In a school where 57% of the students are of Latinx descent and a significant percentage of the parents speak no English, the battle against misinformation is vigorous.

Educational organizations are jumping into the fray with resources intended to fight misinformation:

The American Federation of Teachers (AFT): Information about what teachers, paraprofessionals, school nurses and custodians can do to safeguard against the virus, as well as what schools can do regarding ventilation and preventive schoolwide and districtwide policy.

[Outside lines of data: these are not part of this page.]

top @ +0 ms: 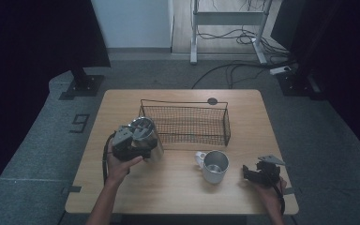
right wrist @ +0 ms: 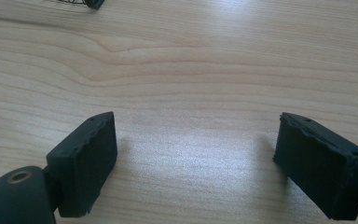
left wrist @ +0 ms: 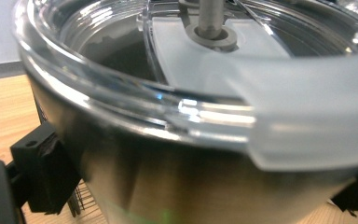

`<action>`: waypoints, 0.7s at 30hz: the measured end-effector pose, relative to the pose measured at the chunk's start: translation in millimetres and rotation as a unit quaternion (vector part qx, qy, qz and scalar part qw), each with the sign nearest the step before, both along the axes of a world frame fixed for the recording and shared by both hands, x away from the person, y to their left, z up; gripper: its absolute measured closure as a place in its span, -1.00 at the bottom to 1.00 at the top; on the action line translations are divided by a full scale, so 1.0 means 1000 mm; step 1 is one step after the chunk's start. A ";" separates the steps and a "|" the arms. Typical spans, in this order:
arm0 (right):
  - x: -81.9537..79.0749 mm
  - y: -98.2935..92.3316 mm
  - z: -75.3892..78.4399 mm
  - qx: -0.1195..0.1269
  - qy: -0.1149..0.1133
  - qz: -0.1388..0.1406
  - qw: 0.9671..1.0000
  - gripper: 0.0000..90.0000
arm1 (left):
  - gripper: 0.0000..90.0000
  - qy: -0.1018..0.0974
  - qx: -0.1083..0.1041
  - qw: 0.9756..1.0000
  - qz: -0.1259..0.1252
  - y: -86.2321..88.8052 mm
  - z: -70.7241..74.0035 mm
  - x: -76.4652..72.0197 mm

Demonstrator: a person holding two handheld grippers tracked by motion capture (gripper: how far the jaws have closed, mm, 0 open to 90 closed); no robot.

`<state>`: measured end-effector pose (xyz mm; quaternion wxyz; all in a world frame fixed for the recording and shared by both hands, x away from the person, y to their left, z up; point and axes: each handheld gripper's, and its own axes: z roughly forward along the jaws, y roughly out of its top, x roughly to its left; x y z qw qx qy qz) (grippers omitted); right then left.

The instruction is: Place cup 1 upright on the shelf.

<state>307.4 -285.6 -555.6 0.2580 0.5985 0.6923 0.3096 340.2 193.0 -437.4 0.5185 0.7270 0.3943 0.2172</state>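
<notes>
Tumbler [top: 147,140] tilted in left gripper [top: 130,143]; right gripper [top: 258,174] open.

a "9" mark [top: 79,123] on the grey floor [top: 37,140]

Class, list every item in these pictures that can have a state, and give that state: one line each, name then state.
Steel tumbler: clear lid on, tilted, gripped by the left gripper beside the basket.
Wire basket: upright on the table, appears empty.
White mug: upright, looks empty, untouched.
Right gripper: jaws wide open, holding nothing, low over the table.
</notes>
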 end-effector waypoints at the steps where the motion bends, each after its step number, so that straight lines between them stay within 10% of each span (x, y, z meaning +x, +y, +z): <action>1: 0.000 0.000 0.000 0.000 0.000 0.000 1.000 -0.72 | -0.91 -0.001 0.001 1.000 0.000 0.000 0.001 0.000; 21: 0.000 0.000 0.000 0.001 0.000 0.000 1.000 -0.72 | -0.91 -0.010 0.012 1.000 0.007 -0.003 0.016 0.008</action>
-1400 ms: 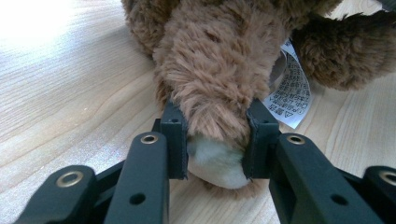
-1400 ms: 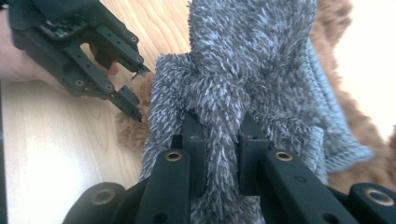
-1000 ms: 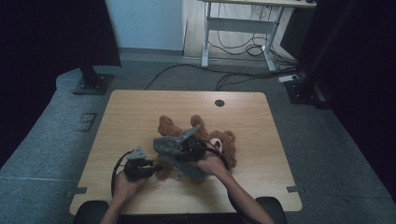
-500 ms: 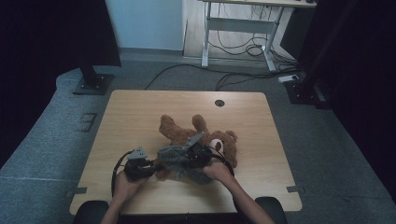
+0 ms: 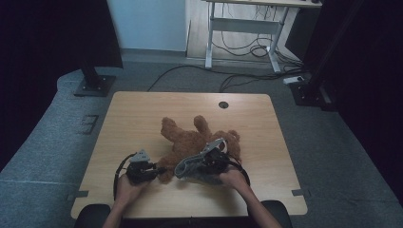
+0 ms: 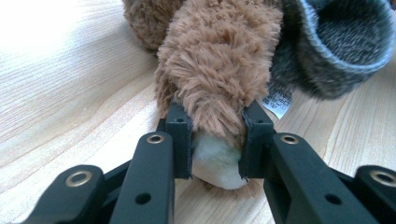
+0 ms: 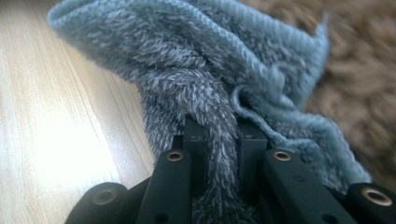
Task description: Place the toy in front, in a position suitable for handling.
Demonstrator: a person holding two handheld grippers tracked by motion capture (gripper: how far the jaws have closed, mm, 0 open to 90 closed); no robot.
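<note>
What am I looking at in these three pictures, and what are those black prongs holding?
A person sits at a wooden table with a hand-held gripper in each hand. The high view looks down from above the table; the other two pictures come from small cameras riding on the grippers, looking along their black jaws. A brown teddy bear lies on the table. The left hand-held gripper is closed on the bear's paw, seen close up in the left gripper view. The right hand-held gripper pinches a fuzzy grey knitted garment, which lies against the bear.
</note>
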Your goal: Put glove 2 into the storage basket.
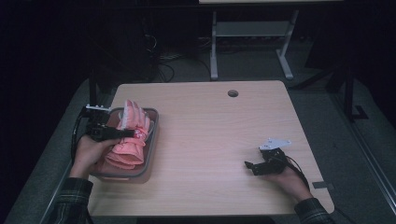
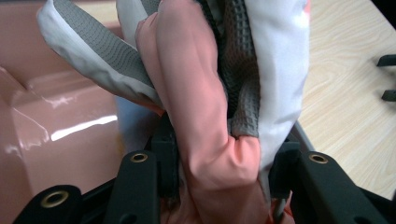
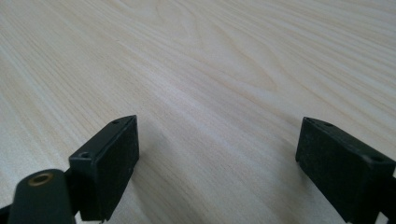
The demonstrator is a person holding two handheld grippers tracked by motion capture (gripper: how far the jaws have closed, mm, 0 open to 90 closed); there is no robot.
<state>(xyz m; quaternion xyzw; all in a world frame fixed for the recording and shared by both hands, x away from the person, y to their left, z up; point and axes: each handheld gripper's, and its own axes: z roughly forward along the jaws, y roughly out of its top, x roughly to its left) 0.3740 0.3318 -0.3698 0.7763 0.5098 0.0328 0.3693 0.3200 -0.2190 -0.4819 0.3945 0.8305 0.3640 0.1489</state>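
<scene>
A pink and white glove [image 1: 127, 140] with grey grip patches lies bunched in a shallow grey bin [image 1: 152, 135] at the table's left side. My left gripper [image 1: 132, 134] reaches into the bin from the left and is shut on a fold of the glove [image 2: 205, 107], with pink fabric squeezed between both pads and the bin's glossy wall [image 2: 56, 121] behind it. My right gripper [image 1: 250, 166] rests low over the bare wooden table [image 1: 215, 135] near the front right. Its jaws stand wide open over the wood grain with nothing between them [image 3: 217, 154].
A round cable hole [image 1: 232, 93] sits near the table's far edge. A small grey tape mark [image 1: 322, 185] lies at the front right corner. Behind the table stand the white legs of another desk [image 1: 214, 51], amid cables on a dark floor.
</scene>
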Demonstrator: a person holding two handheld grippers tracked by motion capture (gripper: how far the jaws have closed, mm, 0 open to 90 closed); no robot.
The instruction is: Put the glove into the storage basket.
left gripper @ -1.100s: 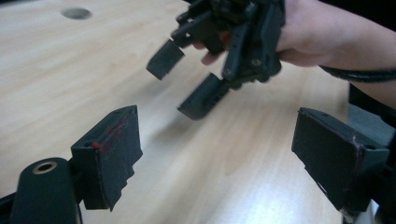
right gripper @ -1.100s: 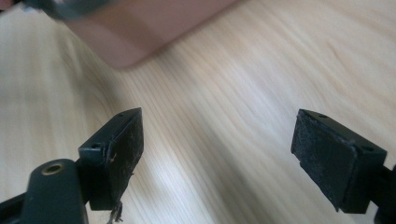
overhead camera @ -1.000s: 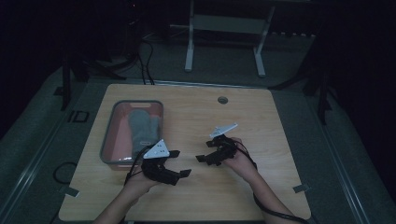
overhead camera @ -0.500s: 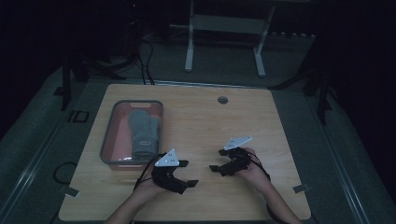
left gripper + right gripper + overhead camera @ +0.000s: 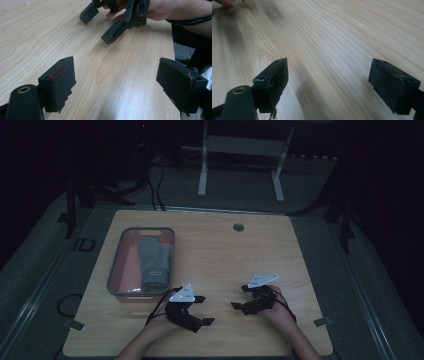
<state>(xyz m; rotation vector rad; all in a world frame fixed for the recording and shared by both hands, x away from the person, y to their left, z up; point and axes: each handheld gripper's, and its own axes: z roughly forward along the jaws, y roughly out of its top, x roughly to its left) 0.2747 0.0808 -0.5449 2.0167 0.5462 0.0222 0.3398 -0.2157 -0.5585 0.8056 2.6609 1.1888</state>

Centers for Disease Control (CDC): Information about transmission, symptoms, prevention, and treatment, FAQs, and downloads of PDFs.

Santa Clara County Office of Education (SCCOE): Guides for teachers, schools, and parents in both English and Spanish. Specific guidance for school districts who may have been exposed to travelers to central China.

HealthyChildren.Org: Teaching advice and strategies that focus on disease prevention and transmission.

World Health Organization (WHO): Resources on transmission and prevention, a detailed array of data, and a wonderful section called Mythbusters that quickly squelches misinformation.

As a world, we wait and watch how China battles the coronavirus outbreak, hoping it doesn’t make serious inroads into the U.S. and our vast education system. No matter what, this outbreak will shape educational policy and law for decades to come.